Could you return every line of the records below that contains the word "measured"?
== Segment start ==
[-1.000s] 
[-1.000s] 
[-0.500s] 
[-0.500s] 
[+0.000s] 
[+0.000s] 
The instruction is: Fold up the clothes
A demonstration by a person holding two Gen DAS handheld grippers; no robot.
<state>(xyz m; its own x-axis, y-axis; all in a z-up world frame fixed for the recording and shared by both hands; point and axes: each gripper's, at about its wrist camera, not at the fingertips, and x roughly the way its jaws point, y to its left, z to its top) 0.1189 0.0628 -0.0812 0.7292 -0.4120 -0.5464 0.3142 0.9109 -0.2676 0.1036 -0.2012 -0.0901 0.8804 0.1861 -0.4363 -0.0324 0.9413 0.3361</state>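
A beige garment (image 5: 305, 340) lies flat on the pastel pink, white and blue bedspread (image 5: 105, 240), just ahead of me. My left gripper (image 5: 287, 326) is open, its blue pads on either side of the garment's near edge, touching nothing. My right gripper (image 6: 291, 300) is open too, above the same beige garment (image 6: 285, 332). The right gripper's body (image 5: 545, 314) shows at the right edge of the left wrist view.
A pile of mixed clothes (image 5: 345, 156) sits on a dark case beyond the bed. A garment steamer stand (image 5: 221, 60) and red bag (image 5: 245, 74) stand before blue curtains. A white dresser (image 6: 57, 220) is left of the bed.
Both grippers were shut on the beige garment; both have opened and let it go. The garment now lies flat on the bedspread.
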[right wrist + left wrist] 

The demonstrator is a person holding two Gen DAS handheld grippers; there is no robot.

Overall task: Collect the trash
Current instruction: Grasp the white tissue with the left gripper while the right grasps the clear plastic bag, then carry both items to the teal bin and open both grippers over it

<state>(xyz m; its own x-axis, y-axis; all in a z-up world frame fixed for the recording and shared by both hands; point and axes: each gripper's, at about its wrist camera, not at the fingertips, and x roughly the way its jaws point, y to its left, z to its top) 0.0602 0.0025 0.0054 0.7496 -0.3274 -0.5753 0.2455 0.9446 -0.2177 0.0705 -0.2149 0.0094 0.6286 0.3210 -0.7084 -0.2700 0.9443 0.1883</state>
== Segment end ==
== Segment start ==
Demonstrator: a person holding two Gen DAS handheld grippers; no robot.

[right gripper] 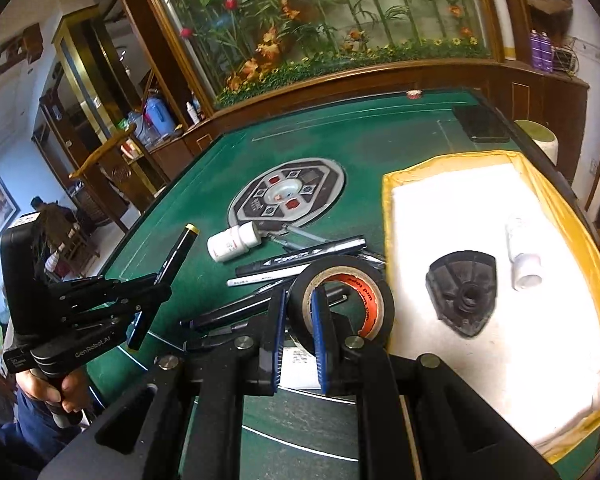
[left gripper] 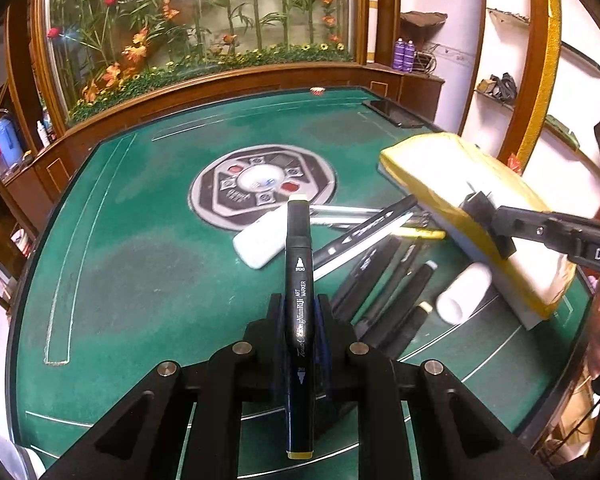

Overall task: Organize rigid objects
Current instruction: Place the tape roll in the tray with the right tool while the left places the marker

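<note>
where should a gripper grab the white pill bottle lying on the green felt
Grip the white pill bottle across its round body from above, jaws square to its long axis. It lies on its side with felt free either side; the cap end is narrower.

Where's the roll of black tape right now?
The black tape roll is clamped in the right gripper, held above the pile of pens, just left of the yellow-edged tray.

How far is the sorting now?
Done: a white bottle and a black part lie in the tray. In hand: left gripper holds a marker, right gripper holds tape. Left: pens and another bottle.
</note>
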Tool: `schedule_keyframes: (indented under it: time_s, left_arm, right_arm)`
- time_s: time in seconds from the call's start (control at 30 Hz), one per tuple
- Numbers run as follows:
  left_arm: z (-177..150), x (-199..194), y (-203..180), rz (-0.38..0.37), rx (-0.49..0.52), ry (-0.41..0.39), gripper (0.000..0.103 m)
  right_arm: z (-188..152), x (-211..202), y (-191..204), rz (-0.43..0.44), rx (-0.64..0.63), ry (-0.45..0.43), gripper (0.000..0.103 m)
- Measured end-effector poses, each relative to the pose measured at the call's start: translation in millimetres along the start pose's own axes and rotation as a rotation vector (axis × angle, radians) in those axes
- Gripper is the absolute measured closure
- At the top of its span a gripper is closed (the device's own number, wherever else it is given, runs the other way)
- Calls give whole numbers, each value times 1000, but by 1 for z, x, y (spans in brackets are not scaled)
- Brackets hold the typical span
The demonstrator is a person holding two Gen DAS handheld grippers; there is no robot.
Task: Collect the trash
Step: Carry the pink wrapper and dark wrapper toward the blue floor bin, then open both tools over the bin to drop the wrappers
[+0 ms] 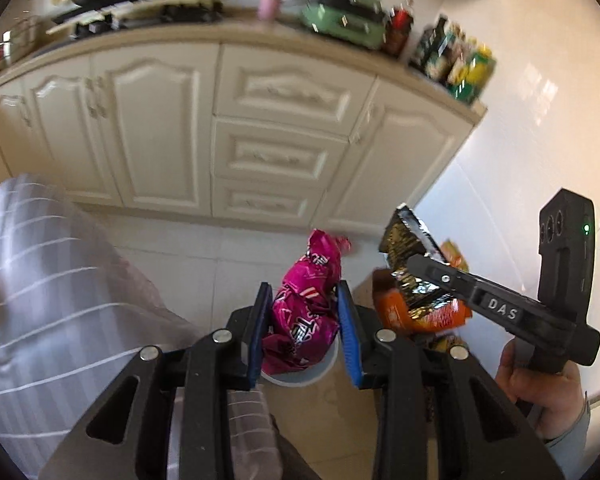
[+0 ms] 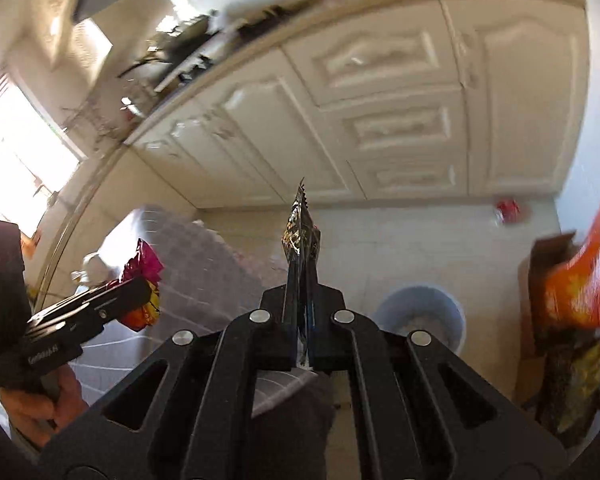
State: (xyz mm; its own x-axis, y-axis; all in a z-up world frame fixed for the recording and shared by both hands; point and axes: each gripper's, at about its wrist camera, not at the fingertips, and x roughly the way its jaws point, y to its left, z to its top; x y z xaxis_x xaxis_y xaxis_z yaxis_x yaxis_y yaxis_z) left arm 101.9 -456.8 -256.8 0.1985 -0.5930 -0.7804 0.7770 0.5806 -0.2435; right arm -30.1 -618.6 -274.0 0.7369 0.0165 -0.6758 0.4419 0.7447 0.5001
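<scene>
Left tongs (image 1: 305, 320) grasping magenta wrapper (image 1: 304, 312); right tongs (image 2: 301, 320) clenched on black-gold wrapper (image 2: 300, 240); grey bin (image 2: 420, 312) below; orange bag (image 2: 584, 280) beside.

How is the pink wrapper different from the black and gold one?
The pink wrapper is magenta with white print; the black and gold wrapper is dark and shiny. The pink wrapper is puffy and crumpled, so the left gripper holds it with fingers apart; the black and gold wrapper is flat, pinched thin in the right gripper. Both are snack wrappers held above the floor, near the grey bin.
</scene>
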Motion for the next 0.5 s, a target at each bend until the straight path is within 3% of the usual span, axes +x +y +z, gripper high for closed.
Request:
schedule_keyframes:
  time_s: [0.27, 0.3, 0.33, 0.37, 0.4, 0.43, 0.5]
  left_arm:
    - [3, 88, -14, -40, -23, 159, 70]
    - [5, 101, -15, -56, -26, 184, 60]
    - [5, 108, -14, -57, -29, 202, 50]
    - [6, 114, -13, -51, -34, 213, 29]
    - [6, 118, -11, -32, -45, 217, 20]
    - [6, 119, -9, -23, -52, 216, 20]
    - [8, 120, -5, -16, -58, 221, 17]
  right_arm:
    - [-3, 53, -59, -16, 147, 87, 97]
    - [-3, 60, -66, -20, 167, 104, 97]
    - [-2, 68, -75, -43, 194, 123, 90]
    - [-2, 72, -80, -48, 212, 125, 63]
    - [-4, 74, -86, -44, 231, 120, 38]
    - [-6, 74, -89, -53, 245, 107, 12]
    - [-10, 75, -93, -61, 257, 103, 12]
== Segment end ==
*Task answer*
- Measured end-effector poses, each relative to the pose measured at the call's start: translation in millimetres along the start pose's own axes and rotation as a rotation vector (axis × angle, radians) in those axes
- Gripper is the absolute measured closure

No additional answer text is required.